Write out the listing, please, but only from its first line through the line containing "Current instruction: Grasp", exactly as given and without pictures.

◆ Data segment:
▽
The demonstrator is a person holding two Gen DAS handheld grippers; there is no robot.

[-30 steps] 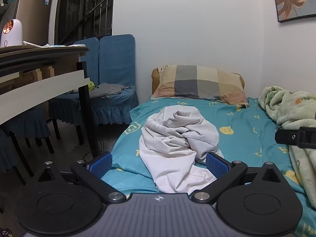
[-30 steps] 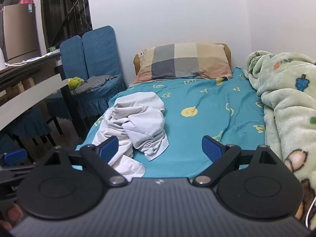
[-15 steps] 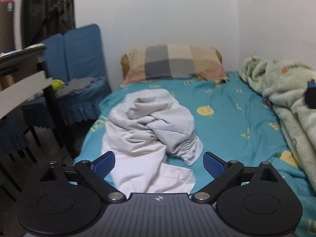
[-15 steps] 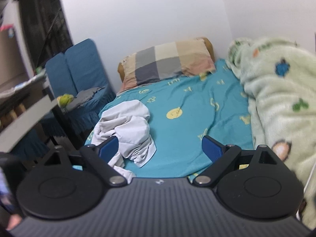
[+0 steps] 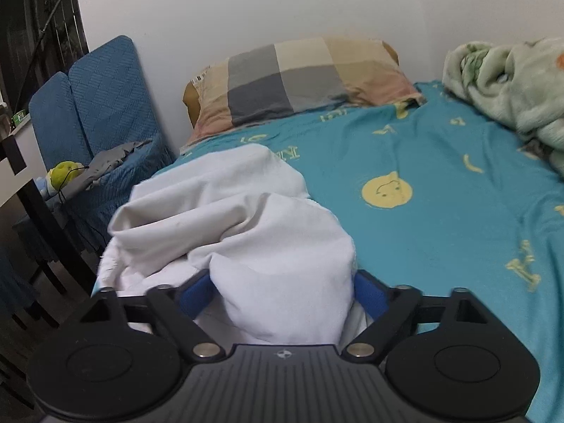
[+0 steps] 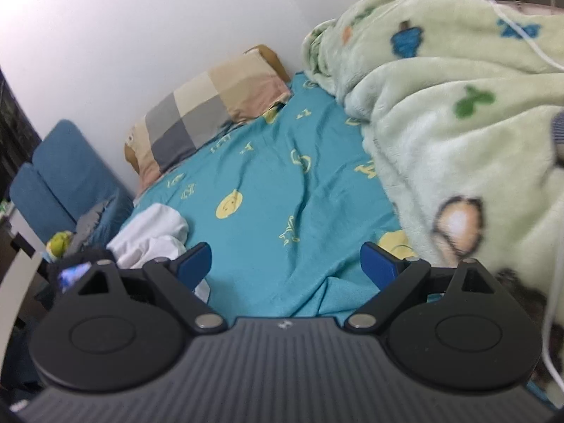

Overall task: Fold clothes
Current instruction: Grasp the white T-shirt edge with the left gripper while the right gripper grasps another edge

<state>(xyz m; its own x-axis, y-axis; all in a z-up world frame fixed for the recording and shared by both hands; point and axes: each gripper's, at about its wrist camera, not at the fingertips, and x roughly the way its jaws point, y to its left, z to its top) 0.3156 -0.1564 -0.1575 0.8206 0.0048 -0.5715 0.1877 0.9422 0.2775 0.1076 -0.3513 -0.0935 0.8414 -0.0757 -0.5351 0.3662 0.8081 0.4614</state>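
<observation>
A crumpled white garment [image 5: 225, 218] lies heaped on the teal bed sheet [image 5: 440, 211] near the bed's left edge. My left gripper [image 5: 282, 292] is low over its near end, and a thick fold of the cloth fills the gap between the blue pads [image 5: 370, 294]. Its jaws are closing around that fold, still wide apart. In the right wrist view the white garment [image 6: 155, 236] sits at the lower left. My right gripper [image 6: 285, 261] hangs open over bare teal sheet [image 6: 282, 183] to the right of the garment, with nothing between its fingers.
A checked pillow [image 5: 299, 77] lies at the head of the bed against the white wall. A pale green fleece blanket [image 6: 451, 123] is piled along the bed's right side, with a white cable [image 6: 550, 282] over it. Blue covered chairs [image 5: 102, 105] and a dark table leg [image 5: 46, 218] stand left of the bed.
My left gripper has dropped forward onto the garment, and its jaws have narrowed around a fold. The right gripper has rolled and shifted right, bringing the green blanket closer.
</observation>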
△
◆ Output below:
The demonstrator is a person holding two Gen DAS handheld grippers; there is no robot.

[-30 steps] 
[-30 steps] 
[-15 steps] 
[-15 steps] 
[+0 steps] 
[+0 steps] 

Overall task: Fold clothes
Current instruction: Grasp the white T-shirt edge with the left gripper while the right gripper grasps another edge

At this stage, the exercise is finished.